WordArc - reading all MSWord formats in TC

Discuss and announce Total Commander plugins, addons and other useful tools here, both their usage and their development.

Moderators: Hacker, petermad, Stefan2, white

Post Reply
User avatar
alexanderwdark
Senior Member
Senior Member
Posts: 270
Joined: 2008-04-14, 07:20 UTC
Location: Russia
Contact:

WordArc - reading all MSWord formats in TC

Post by *alexanderwdark »

WordArcTC - plugin to work with MSWord files as archive


Read Doc, WordPerfect, Docx, XML, HTML, Wri, etc. with lister, convert any Word files to txt, rtf, html, etc. simply my TC! Work with documents as archives, as folders. For doc to rtf/txt converting (reading) no MSOffice or MSWord is needed!


Unpacking formats:
------------------

direct.txt - get text form document using direct mode, no need for installed Word *

direct_oem.txt - direct, but in OEM encoding *

msfilter.rtf - get RTF text using Microsoft TexConv library *

msfilter_richedit.rtf - get RTF text using Microsoft TexConv library and filter it by MS RichEdit *

word.txt - get text from document using MSWord

word_lines.txt - get text with line breaks from document using MSWord

word.rtf - get RTF text from document using MSWord

word_richedit.rtf - get RTF text from document using MSWord and filter it by MS RichEdit

word.html - get HTML text from document using MSWord

word_dos.txt - get ASCII DOS text from document using MSWord

word_dos_lines.txt - get ASCII DOS text with line breaks from document using MSWord

word_unicode.txt - get unicode text from document using MSWord

* MSWord or MS Office may be not installed.


Usage
------

Use Ctrl + PgDown to enter word document as archive.

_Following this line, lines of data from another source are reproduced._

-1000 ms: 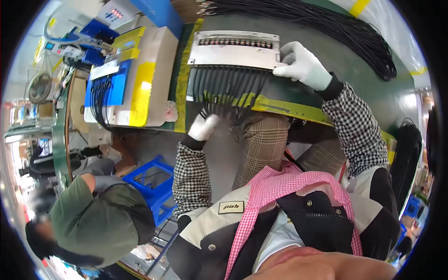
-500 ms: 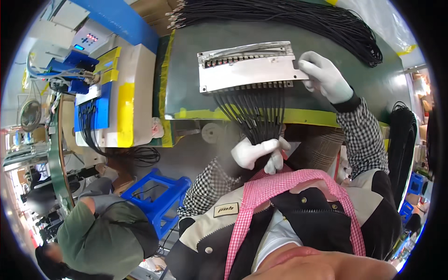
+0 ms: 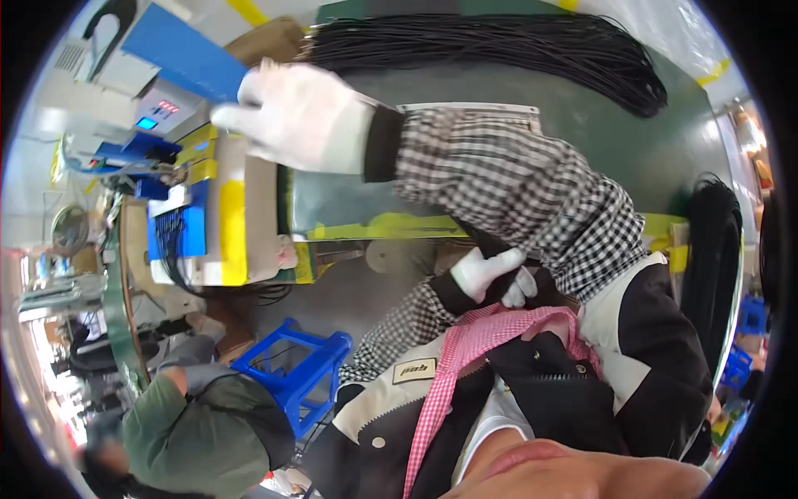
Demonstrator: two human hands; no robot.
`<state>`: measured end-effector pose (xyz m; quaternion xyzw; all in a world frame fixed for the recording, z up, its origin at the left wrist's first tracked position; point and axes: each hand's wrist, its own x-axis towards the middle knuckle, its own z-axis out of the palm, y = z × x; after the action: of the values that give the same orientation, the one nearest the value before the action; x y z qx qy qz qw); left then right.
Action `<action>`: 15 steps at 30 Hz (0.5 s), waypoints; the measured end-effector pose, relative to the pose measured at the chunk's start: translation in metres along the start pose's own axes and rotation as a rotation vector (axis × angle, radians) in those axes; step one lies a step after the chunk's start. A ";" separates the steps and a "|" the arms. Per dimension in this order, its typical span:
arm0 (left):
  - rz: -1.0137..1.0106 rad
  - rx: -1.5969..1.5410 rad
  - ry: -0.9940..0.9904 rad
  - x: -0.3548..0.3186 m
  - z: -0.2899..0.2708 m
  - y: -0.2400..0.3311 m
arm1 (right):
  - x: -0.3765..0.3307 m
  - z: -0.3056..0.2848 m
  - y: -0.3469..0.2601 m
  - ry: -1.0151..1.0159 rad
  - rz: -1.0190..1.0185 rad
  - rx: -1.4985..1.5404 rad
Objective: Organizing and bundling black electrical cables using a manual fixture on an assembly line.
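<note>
My right hand (image 3: 301, 116), in a white glove, is raised over the far left of the table. Its thumb and fingers are apart and I see nothing in it. Its checked sleeve crosses the table and covers most of the white slotted plate; only the plate's upper edge (image 3: 532, 119) shows. Low by the table's front edge, my left hand (image 3: 490, 274), gloved too, is closed around the bundle of black cables (image 3: 489, 242). Most of that bundle is hidden behind my right sleeve.
A long heap of black cables (image 3: 490, 46) lies along the table's far side. To the left stands a machine with a blue fixture (image 3: 193, 229) holding cables. A blue stool (image 3: 295, 366) and a seated person (image 3: 199, 424) are at lower left. More cables (image 3: 711, 249) hang at right.
My right hand has let go of the white plate's right end and swung left across the table. The left hand stays on the cable bundle, and the view has shifted slightly.
</note>
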<state>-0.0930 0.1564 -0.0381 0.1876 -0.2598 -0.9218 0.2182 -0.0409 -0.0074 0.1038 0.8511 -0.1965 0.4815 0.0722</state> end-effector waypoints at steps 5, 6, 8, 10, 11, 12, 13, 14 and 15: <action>0.756 1.074 0.154 0.006 -0.045 -0.042 | -0.015 0.113 -0.025 -0.377 -0.087 0.090; 0.504 0.659 0.271 0.015 -0.049 -0.060 | -0.020 0.121 -0.033 -0.374 -0.103 0.092; 0.323 0.161 0.332 0.006 -0.040 -0.066 | -0.030 0.131 -0.028 -0.417 -0.125 0.075; 0.028 -0.080 0.152 -0.033 0.004 -0.011 | -0.040 0.116 -0.022 -0.447 -0.123 0.051; 0.090 -0.106 0.186 -0.036 0.005 -0.012 | -0.038 0.107 -0.021 -0.634 0.056 0.146; 0.106 -0.142 0.169 -0.037 0.007 -0.013 | -0.039 0.083 -0.013 -0.588 -0.122 0.202; 0.119 -0.177 0.164 -0.038 0.006 -0.014 | -0.043 0.062 -0.015 -0.544 -0.095 0.167; 0.154 -0.210 0.171 -0.043 0.005 -0.013 | -0.037 0.037 -0.020 -0.665 -0.046 0.217; 0.156 -0.236 0.151 -0.045 0.004 -0.014 | -0.048 0.016 -0.014 -0.660 0.019 0.202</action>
<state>-0.0614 0.1910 -0.0324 0.2088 -0.1461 -0.9094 0.3287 -0.0445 0.0134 0.0560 0.9619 -0.1685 0.1981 -0.0845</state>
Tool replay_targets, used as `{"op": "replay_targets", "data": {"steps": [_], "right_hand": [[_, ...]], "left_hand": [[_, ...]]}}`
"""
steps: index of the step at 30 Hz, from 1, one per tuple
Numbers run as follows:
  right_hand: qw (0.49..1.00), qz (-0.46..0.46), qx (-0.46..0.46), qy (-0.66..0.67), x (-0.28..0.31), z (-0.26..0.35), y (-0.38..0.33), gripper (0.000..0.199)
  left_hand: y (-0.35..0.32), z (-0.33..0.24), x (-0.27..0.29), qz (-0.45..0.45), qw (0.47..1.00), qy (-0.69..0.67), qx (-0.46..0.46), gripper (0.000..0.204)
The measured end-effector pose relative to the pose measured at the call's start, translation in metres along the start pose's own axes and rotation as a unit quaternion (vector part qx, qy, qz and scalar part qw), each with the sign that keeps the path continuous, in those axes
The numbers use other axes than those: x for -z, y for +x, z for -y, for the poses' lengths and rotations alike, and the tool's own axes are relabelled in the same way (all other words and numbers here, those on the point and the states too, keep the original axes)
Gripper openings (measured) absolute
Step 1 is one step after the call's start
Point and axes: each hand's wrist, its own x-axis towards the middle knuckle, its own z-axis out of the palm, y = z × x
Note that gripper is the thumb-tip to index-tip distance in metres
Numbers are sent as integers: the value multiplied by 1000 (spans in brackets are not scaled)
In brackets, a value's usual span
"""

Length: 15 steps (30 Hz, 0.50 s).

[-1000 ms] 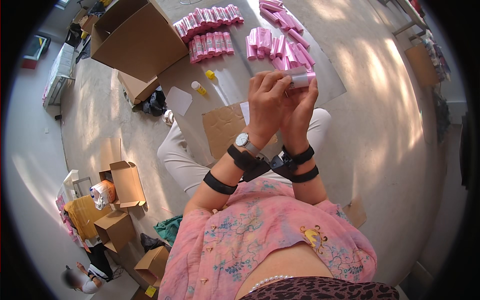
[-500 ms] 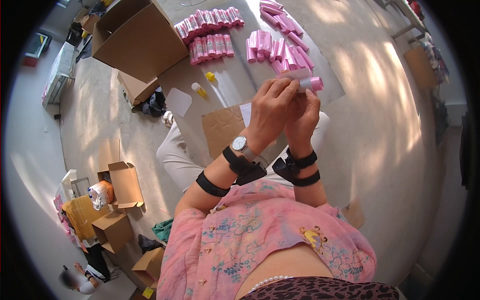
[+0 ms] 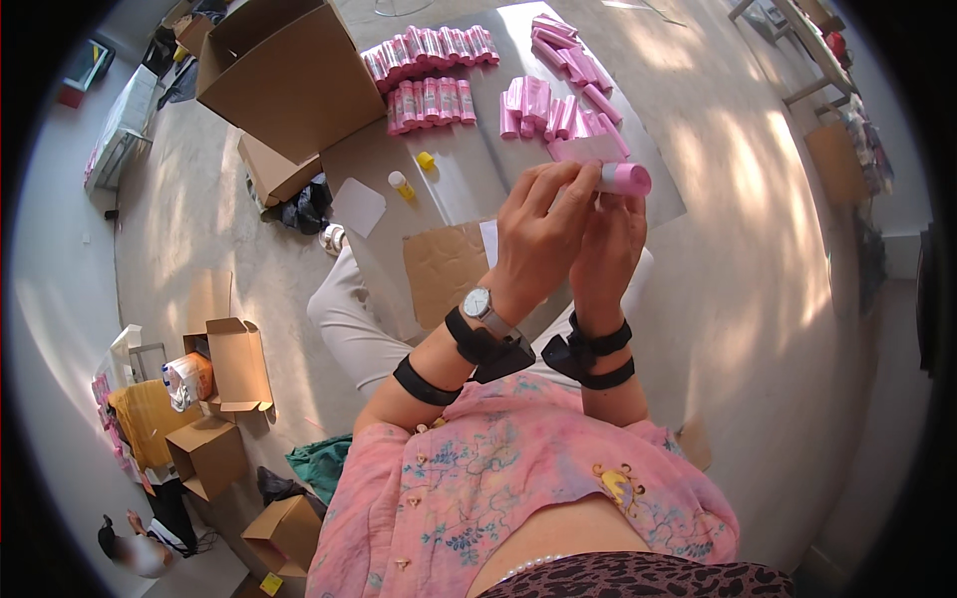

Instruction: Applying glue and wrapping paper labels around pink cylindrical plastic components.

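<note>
- Left hand bends its fingers over the pink roll, closed on its left end
- Right hand sits beneath, touching the roll; from where I stand I can't tell how tightly its fingers close
- The roll is up over the grey board, a pale strip jutting beside it
- Loose pink rolls lie beyond, banded rows to their left
- A yellow cap lies near a white-topped bottle
</note>
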Motion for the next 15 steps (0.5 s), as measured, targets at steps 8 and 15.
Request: {"op": "replay_targets", "data": {"steps": [8,15], "right_hand": [[992,-14,80,-95,-13,6,-8,29],[999,-20,-30,25,5,2,-12,34]], "left_hand": [[8,-5,9,-42,999,-15,-30,51],[0,-4,8,47,997,30,-52,52]]}}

For description of using constole tool wa.exe see wa.exe screen (run it without any parameter)

Ini files
-----

Ini file is located in Total Commander directory for plugin ini files. If You want to reset plugins settings
(i.e. You filter for extension assigment), just delete wordarc_exts.ini file.

download here...


Latest Office Converter Pack You can get here for free:

http://www.microsoft.com/office/orkarchive/2003ddl.htm

No MS Office needed for non-MSWord functions.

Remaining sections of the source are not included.